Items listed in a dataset
>>>>>
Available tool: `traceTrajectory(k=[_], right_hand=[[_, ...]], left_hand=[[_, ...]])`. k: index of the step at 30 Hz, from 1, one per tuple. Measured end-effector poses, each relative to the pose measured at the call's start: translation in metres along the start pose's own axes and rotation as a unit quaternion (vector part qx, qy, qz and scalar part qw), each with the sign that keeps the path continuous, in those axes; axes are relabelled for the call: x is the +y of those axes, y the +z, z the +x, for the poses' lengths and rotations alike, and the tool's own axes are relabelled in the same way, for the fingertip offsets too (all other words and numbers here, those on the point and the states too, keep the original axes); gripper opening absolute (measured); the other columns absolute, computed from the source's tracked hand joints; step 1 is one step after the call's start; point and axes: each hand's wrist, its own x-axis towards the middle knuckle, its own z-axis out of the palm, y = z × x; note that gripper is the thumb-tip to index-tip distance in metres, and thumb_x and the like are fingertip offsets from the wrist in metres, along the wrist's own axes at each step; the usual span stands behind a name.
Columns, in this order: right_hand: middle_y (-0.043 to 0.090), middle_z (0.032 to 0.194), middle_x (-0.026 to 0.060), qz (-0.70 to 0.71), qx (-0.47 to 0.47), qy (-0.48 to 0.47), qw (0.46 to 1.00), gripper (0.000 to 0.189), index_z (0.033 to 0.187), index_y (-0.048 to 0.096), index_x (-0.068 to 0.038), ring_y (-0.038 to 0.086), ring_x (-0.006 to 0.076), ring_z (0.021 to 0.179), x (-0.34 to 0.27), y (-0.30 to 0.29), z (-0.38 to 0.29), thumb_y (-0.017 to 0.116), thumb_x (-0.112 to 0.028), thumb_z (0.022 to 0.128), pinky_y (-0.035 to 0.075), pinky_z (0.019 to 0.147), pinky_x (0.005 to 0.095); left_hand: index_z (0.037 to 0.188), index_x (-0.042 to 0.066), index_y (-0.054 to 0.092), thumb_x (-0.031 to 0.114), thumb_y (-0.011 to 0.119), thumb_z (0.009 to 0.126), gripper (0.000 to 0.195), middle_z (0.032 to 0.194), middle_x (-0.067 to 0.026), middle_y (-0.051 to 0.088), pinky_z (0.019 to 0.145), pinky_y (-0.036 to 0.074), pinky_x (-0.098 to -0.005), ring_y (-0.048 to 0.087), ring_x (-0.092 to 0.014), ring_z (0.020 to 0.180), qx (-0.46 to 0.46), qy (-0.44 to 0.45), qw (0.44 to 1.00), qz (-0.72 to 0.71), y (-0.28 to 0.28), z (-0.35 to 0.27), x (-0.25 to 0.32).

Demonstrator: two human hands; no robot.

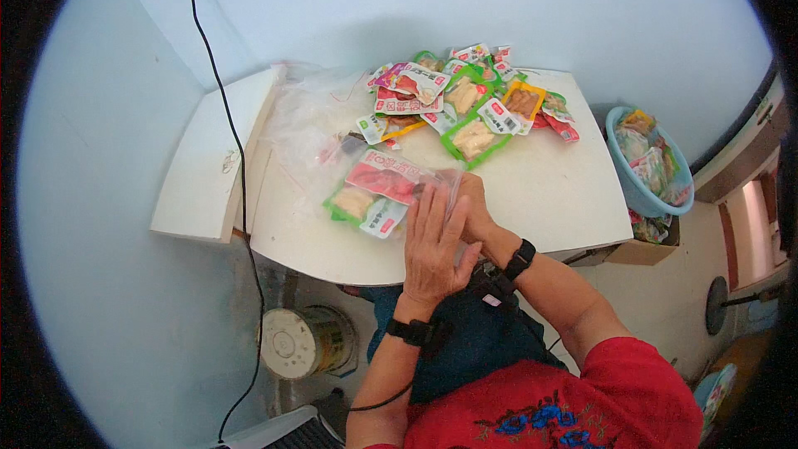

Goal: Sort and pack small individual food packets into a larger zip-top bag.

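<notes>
A clear plastic bag (414, 165) lies at the front of the white table, its near right end between my hands. Inside are a red-and-white food packet (389, 176) and a green-edged packet (355, 201) with pale food showing. My left hand (433, 252) rests over the bag's end, fingers stretched out and thumb apart. My right hand (477, 202) is at the bag's right edge, behind the left one; its fingers are hidden by the bag and the left hand. Beyond them sits a pile of sealed food packets (464, 96), green, yellow, purple and red.
Loose clear plastic bags (305, 106) spread over the left of the white table (561, 199). A black cable (242, 199) hangs down before the table's left side. To the right, a blue basin (676, 199) of packets stands on a cardboard box (642, 252). A round drum (290, 343) stands below.
</notes>
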Motion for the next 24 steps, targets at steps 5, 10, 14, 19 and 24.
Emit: traceTrajectory(k=[5, 10, 14, 19, 24], right_hand=[[0.064, 0.085, 0.0063, -0.076, 0.056, 0.066, 0.993, 0.017, 0.098, 0.061, 0.000, 0.061, 0.0110, 0.066, -0.027, -0.017, -0.013, 0.065, -0.001, 0.082, 0.052, 0.058, 0.0249], [0.062, 0.092, 0.0125, -0.374, 0.130, -0.078, 0.915, 0.041, 0.113, 0.057, 0.000, 0.062, 0.0214, 0.079, -0.048, -0.039, -0.015, 0.072, -0.008, 0.075, 0.051, 0.067, 0.0326], [0.059, 0.111, 0.0177, -0.502, 0.056, -0.153, 0.849, 0.047, 0.118, 0.058, -0.006, 0.056, 0.0348, 0.105, -0.031, -0.053, -0.001, 0.072, -0.010, 0.073, 0.046, 0.088, 0.0420], [0.064, 0.099, 0.0159, -0.543, 0.025, -0.127, 0.830, 0.029, 0.105, 0.066, -0.008, 0.059, 0.0358, 0.096, -0.026, -0.051, 0.010, 0.064, -0.007, 0.075, 0.048, 0.082, 0.0446], [0.063, 0.092, 0.0151, -0.553, -0.007, -0.131, 0.823, 0.023, 0.094, 0.067, -0.008, 0.059, 0.0357, 0.093, -0.027, -0.054, 0.016, 0.062, -0.003, 0.073, 0.048, 0.078, 0.0463]], left_hand=[[0.136, 0.002, 0.046, 0.022, 0.068, 0.080, 0.063, 0.146, -0.0260, 0.034, 0.110, 0.022, -0.0571, 0.032, -0.046, 0.135, -0.022, 0.007, 0.999, 0.040, -0.008, -0.018, 0.010], [0.134, 0.000, 0.045, 0.015, 0.067, 0.079, 0.061, 0.145, -0.0268, 0.034, 0.109, 0.028, -0.0539, 0.033, -0.046, 0.134, -0.038, -0.011, 0.993, 0.108, -0.020, -0.040, 0.022], [0.132, -0.002, 0.046, 0.008, 0.065, 0.079, 0.057, 0.144, -0.0272, 0.035, 0.108, 0.033, -0.0491, 0.036, -0.045, 0.131, -0.058, -0.037, 0.985, 0.161, -0.025, -0.043, 0.024], [0.131, 0.001, 0.048, 0.007, 0.064, 0.080, 0.053, 0.144, -0.0253, 0.037, 0.105, 0.036, -0.0472, 0.041, -0.043, 0.128, -0.055, -0.048, 0.976, 0.207, -0.020, -0.041, 0.015], [0.126, 0.005, 0.055, 0.006, 0.063, 0.082, 0.044, 0.140, -0.0214, 0.042, 0.102, 0.040, -0.0454, 0.046, -0.040, 0.123, -0.056, -0.038, 0.974, 0.217, -0.018, -0.037, 0.004]])
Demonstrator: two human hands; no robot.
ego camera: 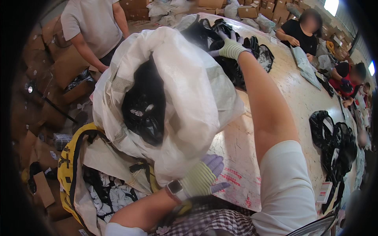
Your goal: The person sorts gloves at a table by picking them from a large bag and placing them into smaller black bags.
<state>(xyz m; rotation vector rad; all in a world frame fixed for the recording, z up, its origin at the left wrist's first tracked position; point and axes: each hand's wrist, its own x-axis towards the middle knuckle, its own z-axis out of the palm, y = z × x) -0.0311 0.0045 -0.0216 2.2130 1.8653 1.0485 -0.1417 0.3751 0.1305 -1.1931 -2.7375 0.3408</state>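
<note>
A large white woven sack (189, 82) stands at the table's edge, its mouth gaping toward me. Black plastic-wrapped goods (143, 118) show inside it. My left hand (200, 178), in a striped glove with a watch at the wrist, is at the sack's lower side, fingers and thumb apart, holding nothing visible. Stretched across the table, my right hand (231, 48) lies over a pile of black items (227, 65) behind the sack. The fingers are spread on the pile; whether they grip anything is hidden.
A yellow-rimmed bag (69, 177) of black and white goods stands at lower left. More black items (336, 141) lie on the table (283, 97) at right. One person (91, 29) stands behind the sack; others (305, 32) work along the far side. Cardboard boxes (71, 65) crowd the left.
</note>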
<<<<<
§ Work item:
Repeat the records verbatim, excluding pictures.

§ Finished exercise:
Available tool: `traceTrajectory(k=[_], right_hand=[[_, ...]], left_hand=[[_, ...]])`. k: index of the step at 30 Hz, from 1, one per tuple. Measured end-effector poses, each relative to the pose measured at the call's start: translation in metres along the start pose's own axes and rotation as a unit quaternion (vector part qx, qy, qz and scalar part qw), each with the sign that keeps the path continuous, in those axes; axes are relabelled for the call: x is the +y of those axes, y the +z, z the +x, for the poses' lengths and rotations alike, and the tool's own axes are relabelled in the same way, for the fingertip offsets too (all other words and numbers here, those on the point and the states too, keep the original axes); gripper opening absolute (measured); the other columns absolute, computed from the source's tracked hand joints; step 1 is one step after the call's start; point and axes: each hand's wrist, its own x-axis towards the middle knuckle, its own z-axis out of the palm, y = z × x; note that gripper is the thumb-tip to index-tip distance in metres, and thumb_x and the like are fingertip offsets from the wrist in metres, along the wrist's own axes at each step; the usual span stands behind a name.
Columns, in this order: right_hand: middle_y (-0.043 to 0.090), middle_z (0.032 to 0.194), middle_x (-0.026 to 0.060), qz (-0.70 to 0.71), qx (-0.47 to 0.47), qy (-0.48 to 0.47), qw (0.46 to 1.00), gripper (0.000 to 0.189), index_z (0.033 to 0.187), index_y (-0.048 to 0.096), index_x (-0.068 to 0.038), ring_y (-0.038 to 0.086), ring_x (-0.006 to 0.076), ring_z (0.021 to 0.179), x (-0.34 to 0.27), y (-0.30 to 0.29), z (-0.38 to 0.29), thumb_y (-0.017 to 0.116), thumb_x (-0.112 to 0.028), thumb_z (0.022 to 0.128), pinky_y (-0.035 to 0.075), pinky_z (0.019 to 0.147), pinky_x (0.005 to 0.095); left_hand: index_z (0.037 to 0.188), index_x (-0.042 to 0.066), index_y (-0.054 to 0.092), thumb_x (-0.031 to 0.114), thumb_y (-0.011 to 0.119), thumb_z (0.009 to 0.126), gripper (0.000 to 0.195), middle_z (0.032 to 0.194), middle_x (-0.067 to 0.026), middle_y (-0.051 to 0.088), pinky_z (0.019 to 0.145), pinky_y (-0.036 to 0.074), pinky_x (-0.098 to -0.005), ring_y (-0.048 to 0.087), ring_x (-0.092 to 0.014), ring_z (0.020 to 0.180), qx (-0.46 to 0.46), qy (-0.44 to 0.45), qw (0.44 to 1.00), qz (-0.72 to 0.71), y (-0.28 to 0.28), z (-0.35 to 0.27), x (-0.25 to 0.32).

Demonstrator: two human hands; no robot.


Goal: Sort and pack small individual food packets into a larger zip-top bag.

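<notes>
A clear plastic bag (414, 165) lies at the front of the white table, its near right end between my hands. Inside are a red-and-white food packet (389, 176) and a green-edged packet (355, 201) with pale food showing. My left hand (433, 252) rests over the bag's end, fingers stretched out and thumb apart. My right hand (477, 202) is at the bag's right edge, behind the left one; its fingers are hidden by the bag and the left hand. Beyond them sits a pile of sealed food packets (464, 96), green, yellow, purple and red.
Loose clear plastic bags (305, 106) spread over the left of the white table (561, 199). A black cable (242, 199) hangs down before the table's left side. To the right, a blue basin (676, 199) of packets stands on a cardboard box (642, 252). A round drum (290, 343) stands below.
</notes>
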Motion for the next 24 steps, targets at steps 5, 10, 14, 19 and 24.
Emit: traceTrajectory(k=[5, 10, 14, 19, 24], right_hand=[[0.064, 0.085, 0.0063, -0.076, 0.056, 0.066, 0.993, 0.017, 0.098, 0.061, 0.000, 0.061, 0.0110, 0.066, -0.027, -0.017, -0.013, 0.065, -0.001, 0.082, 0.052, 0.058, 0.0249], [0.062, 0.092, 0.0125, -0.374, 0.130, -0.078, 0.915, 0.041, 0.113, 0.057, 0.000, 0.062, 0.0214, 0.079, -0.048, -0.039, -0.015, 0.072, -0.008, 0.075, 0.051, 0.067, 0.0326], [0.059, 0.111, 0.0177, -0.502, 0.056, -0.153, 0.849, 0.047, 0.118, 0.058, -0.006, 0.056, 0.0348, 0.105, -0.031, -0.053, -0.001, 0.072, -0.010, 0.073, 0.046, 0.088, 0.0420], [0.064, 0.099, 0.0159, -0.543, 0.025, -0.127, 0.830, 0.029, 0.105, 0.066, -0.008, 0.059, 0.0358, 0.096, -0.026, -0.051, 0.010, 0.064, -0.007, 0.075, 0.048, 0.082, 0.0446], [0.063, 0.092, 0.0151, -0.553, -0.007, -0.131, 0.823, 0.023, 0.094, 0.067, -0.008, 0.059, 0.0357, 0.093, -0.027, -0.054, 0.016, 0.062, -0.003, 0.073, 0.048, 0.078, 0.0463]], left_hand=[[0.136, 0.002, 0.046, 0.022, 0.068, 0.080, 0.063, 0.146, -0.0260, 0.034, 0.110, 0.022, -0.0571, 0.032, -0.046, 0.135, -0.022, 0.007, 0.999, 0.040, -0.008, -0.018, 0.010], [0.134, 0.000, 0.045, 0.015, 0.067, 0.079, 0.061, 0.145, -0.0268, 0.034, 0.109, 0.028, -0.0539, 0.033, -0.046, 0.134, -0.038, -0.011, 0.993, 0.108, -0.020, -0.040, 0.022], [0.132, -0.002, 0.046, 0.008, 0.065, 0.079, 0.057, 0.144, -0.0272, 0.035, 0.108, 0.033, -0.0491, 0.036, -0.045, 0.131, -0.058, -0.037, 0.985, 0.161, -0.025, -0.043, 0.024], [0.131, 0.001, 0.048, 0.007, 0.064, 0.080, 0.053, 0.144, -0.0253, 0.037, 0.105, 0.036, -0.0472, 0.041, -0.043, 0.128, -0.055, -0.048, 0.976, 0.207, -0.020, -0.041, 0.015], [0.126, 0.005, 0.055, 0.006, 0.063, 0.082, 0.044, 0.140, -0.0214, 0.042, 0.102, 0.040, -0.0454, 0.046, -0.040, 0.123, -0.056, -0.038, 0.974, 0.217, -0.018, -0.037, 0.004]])
Demonstrator: two human hands; no robot.
ego camera: 
Your goal: The person sorts gloves at a table by picking them from a large bag and placing them into smaller black bags.
<state>(xyz m; rotation vector rad; all in a world frame fixed for the recording, z up, its origin at the left wrist's first tracked position; point and axes: each hand's wrist, its own x-axis towards the middle knuckle, its own z-axis out of the palm, y = z × x) -0.0311 0.0045 -0.0216 2.2130 1.8653 1.0485 -0.1417 0.3751 0.1305 -1.1931 -2.7375 0.3408</state>
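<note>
A large white woven sack (189, 82) stands at the table's edge, its mouth gaping toward me. Black plastic-wrapped goods (143, 118) show inside it. My left hand (200, 178), in a striped glove with a watch at the wrist, is at the sack's lower side, fingers and thumb apart, holding nothing visible. Stretched across the table, my right hand (231, 48) lies over a pile of black items (227, 65) behind the sack. The fingers are spread on the pile; whether they grip anything is hidden.
A yellow-rimmed bag (69, 177) of black and white goods stands at lower left. More black items (336, 141) lie on the table (283, 97) at right. One person (91, 29) stands behind the sack; others (305, 32) work along the far side. Cardboard boxes (71, 65) crowd the left.
</note>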

This output is complete as it stands.